How to detect only specific objects like cardboard boxes?

How to detect only specific objects like cardboard boxes? - python

Imagine a factory warehouse, there are different sized boxes which loaded with products. I want to measure these.boxes with a camera. There is no background, background is natural factory warehouse. I have a code for measuring. But this code measuring everything. I want to measure only boxes.
I have code for measuring objects but How to detect only cardboard boxes with opencv?
Should i detect with color filter or with yolo?
Also maybe user will measure other objects instead of cardboard boxes like industrial machines etc. Maybe i need more general solution...
camera facing with width,height(180degrees).
As you see code measuring everything but I want only cardboard Boxes. I have tried filter colors with Hue, Saturation, Volume. But it didnt work because I'm using Aruco perimeter. Aruco perimeter is Black and White. When i lost other colors, Aruco perimeter is lost too. And maybe there would be different colored boxes.

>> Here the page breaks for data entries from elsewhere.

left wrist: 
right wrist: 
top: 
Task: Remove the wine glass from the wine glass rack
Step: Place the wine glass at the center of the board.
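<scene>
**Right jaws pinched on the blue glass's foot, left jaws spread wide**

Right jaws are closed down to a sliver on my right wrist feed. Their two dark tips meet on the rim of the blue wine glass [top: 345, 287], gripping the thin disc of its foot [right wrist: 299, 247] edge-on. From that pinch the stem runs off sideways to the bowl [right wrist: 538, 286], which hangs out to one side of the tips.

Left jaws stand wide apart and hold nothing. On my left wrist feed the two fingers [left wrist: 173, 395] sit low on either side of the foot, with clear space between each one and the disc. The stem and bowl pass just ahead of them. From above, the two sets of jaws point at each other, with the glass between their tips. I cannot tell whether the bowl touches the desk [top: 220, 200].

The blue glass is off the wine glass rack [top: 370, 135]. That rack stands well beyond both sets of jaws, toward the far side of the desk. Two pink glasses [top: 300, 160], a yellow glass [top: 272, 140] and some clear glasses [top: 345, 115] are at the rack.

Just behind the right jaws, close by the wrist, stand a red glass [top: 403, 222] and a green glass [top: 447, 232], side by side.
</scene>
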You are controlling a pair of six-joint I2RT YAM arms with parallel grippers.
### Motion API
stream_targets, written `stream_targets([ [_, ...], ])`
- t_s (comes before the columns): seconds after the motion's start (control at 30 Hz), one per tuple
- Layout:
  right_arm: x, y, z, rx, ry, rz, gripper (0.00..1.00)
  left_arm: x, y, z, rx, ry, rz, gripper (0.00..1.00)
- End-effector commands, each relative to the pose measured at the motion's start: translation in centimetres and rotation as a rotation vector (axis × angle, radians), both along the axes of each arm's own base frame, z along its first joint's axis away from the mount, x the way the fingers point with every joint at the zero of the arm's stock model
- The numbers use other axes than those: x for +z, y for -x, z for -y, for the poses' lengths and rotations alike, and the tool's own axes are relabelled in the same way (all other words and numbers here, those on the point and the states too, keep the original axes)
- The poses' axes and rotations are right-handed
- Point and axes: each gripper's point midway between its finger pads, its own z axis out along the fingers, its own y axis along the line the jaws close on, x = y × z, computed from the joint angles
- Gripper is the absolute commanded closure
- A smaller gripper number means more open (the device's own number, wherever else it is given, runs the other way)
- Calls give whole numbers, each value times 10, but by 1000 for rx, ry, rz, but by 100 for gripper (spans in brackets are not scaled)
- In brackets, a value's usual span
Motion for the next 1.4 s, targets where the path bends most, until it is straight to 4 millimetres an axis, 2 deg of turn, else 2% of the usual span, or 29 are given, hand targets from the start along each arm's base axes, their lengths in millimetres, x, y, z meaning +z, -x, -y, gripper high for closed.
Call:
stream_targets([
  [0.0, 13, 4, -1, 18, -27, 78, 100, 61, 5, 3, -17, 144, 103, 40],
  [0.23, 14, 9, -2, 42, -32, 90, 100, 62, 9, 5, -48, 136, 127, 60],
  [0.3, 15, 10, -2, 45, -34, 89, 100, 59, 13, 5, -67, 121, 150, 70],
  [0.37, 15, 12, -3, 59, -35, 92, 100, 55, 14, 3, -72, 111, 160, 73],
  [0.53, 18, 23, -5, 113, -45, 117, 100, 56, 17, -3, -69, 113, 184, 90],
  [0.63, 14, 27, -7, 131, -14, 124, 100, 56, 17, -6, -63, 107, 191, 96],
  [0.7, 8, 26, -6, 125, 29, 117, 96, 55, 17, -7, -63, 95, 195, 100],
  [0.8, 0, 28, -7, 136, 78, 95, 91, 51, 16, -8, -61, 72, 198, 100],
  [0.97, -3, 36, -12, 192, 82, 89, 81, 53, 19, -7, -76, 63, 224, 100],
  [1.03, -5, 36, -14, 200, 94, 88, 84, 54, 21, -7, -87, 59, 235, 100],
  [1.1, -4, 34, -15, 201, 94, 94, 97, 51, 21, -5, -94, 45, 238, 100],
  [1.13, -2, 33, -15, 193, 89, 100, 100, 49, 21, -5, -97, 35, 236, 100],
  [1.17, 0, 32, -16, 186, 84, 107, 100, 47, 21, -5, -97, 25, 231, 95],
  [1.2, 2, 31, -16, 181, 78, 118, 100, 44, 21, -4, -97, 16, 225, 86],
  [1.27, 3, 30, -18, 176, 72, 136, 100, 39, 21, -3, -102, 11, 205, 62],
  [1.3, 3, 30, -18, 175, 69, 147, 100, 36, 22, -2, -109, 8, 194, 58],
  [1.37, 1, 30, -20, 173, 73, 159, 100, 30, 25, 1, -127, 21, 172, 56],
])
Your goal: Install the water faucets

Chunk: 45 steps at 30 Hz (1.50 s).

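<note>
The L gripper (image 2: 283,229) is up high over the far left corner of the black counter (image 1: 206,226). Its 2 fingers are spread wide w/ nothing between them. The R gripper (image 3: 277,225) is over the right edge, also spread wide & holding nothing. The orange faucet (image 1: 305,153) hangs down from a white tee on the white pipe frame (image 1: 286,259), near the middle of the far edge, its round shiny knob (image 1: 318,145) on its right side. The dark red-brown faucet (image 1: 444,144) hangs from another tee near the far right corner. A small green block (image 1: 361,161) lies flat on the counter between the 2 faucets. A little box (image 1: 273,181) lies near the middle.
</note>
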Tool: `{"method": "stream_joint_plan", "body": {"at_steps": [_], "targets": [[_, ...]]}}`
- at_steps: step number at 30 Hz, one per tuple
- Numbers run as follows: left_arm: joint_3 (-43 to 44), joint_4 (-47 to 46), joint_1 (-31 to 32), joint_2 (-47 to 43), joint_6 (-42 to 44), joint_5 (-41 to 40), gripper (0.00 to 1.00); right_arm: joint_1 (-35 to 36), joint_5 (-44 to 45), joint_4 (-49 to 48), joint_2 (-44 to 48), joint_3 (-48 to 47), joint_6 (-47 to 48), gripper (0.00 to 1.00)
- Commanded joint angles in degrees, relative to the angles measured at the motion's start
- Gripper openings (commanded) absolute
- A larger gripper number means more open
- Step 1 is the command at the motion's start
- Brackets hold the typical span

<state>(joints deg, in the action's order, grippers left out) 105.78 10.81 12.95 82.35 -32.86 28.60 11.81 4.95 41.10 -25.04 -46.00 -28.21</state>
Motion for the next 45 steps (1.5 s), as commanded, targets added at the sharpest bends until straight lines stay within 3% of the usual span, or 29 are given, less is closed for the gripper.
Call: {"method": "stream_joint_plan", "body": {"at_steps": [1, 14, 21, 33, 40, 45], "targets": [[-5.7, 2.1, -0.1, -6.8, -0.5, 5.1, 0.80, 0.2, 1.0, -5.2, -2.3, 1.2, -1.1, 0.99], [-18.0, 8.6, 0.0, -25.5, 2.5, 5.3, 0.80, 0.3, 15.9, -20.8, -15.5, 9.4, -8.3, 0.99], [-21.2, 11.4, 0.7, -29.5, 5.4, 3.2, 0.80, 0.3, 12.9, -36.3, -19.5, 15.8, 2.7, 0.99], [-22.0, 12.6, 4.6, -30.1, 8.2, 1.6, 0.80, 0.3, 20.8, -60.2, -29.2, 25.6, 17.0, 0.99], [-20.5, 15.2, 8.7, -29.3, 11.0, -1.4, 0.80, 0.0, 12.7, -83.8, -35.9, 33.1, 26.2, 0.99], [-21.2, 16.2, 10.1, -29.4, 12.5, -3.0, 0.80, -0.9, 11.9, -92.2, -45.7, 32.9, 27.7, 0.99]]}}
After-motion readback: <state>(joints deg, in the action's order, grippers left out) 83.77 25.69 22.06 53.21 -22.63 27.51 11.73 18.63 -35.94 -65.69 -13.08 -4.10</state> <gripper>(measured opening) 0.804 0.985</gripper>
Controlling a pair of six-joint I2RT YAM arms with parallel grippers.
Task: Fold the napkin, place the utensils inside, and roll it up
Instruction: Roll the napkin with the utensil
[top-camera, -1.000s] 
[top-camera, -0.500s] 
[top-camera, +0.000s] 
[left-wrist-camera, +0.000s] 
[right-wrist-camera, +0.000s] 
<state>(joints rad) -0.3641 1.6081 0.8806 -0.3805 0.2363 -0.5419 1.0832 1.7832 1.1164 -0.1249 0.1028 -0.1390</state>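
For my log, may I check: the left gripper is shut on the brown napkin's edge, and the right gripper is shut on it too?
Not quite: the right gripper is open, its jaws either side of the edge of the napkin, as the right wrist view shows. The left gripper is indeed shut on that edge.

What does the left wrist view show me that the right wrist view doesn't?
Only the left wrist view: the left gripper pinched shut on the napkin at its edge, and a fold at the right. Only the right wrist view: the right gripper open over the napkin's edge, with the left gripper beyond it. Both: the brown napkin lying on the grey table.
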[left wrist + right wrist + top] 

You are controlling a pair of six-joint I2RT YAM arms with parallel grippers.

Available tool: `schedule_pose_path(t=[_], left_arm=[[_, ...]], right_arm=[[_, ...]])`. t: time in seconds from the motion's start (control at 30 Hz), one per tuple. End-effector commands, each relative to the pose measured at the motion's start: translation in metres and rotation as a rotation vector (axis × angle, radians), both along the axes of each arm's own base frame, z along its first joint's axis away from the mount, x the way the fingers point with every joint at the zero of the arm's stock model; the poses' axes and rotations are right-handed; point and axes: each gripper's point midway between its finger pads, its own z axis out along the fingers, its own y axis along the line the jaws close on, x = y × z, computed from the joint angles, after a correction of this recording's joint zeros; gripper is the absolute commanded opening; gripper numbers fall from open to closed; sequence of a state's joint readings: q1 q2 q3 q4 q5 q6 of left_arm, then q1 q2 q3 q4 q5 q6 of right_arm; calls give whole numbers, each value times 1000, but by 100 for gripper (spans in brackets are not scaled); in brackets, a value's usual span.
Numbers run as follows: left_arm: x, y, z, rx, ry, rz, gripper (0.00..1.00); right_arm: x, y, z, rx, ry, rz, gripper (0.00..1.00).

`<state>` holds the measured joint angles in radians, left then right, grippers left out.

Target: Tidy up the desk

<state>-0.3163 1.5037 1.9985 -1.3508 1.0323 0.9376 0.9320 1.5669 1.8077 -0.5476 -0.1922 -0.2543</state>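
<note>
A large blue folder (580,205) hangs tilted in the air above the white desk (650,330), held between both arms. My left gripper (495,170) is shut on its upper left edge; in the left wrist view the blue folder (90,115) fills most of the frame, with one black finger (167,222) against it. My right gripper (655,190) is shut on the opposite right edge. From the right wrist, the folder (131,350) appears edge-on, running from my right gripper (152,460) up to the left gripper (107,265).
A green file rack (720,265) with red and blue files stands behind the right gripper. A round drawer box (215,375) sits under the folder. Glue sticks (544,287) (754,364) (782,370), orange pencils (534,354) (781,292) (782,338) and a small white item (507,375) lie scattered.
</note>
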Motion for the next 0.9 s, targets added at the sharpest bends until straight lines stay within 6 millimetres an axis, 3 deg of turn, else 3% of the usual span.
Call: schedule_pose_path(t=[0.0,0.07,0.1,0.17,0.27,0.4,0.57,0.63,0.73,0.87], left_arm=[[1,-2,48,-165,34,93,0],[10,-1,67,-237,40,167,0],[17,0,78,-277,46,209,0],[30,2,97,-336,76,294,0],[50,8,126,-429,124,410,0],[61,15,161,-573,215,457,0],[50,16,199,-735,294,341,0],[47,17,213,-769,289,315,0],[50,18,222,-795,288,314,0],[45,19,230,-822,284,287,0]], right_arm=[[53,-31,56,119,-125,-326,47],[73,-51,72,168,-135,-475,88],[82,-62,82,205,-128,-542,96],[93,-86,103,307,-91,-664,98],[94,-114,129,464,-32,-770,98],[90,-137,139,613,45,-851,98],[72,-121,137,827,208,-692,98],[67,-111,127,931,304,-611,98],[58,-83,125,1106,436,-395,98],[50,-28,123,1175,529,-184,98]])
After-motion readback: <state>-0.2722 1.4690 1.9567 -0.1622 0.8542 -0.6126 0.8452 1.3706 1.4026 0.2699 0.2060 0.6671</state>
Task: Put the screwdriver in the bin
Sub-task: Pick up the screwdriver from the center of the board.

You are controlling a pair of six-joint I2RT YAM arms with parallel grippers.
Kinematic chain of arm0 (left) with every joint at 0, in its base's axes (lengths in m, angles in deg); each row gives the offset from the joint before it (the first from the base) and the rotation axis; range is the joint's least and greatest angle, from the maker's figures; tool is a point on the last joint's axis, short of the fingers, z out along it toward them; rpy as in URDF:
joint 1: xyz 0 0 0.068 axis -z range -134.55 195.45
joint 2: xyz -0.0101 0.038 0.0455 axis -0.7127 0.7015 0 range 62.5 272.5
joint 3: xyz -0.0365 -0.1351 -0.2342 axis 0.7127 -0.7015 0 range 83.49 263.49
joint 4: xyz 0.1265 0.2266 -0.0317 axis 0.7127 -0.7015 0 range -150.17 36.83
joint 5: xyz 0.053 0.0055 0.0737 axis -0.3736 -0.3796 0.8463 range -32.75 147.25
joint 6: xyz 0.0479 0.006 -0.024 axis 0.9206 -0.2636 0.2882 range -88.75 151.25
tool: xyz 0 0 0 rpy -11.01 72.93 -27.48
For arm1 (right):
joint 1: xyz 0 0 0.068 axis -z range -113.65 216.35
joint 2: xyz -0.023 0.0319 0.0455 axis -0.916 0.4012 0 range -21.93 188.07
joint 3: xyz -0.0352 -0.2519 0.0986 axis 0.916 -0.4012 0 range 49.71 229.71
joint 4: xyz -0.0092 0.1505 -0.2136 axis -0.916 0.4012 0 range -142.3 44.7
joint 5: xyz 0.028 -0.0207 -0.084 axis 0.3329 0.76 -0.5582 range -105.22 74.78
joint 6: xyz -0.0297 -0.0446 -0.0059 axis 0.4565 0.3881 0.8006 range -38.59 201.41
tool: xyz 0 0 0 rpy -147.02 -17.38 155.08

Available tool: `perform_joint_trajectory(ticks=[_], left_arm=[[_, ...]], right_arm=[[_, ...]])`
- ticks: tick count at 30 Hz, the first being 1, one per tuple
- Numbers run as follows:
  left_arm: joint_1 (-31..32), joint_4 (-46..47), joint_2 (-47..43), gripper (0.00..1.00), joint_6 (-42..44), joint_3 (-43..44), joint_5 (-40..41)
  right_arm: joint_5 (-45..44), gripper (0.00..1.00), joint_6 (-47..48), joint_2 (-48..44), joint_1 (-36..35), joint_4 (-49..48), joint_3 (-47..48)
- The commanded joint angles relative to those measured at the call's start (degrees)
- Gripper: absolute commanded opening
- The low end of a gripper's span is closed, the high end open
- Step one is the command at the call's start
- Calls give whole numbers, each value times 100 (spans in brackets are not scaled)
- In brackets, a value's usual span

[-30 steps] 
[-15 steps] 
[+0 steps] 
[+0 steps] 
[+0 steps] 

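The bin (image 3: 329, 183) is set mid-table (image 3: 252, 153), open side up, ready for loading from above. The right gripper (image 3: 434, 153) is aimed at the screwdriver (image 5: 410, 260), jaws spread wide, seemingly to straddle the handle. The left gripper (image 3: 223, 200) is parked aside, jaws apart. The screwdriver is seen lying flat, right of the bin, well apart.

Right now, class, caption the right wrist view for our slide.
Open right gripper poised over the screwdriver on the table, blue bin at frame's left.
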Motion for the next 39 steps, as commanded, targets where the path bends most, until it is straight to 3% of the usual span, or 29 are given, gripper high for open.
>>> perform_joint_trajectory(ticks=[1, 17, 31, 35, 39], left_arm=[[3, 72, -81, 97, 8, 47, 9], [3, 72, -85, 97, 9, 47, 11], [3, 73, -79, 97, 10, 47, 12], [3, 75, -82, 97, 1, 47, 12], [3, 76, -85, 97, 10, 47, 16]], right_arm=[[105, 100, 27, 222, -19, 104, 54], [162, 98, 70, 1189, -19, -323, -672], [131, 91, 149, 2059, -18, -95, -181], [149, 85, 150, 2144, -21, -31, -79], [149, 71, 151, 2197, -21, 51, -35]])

You can try detecting rectangular or quadrilateral contours in a copy of B/W frame and then correlate the contours to the original(colored) frame. Thus you can apply color filtering on it to detect cardboard box. The advantage of this over DL would be DL might take more processing power.

Did your use any deep learning(DL) methods for cardboardboxes detection? If not, I recommend you to use yolov5 method based DL or choose some machine learning methods such as HOG with SVM. The advantage you use DL methods is that you only need label this boxes and pass the data(images and annotations) to model without worrying about whatever other object.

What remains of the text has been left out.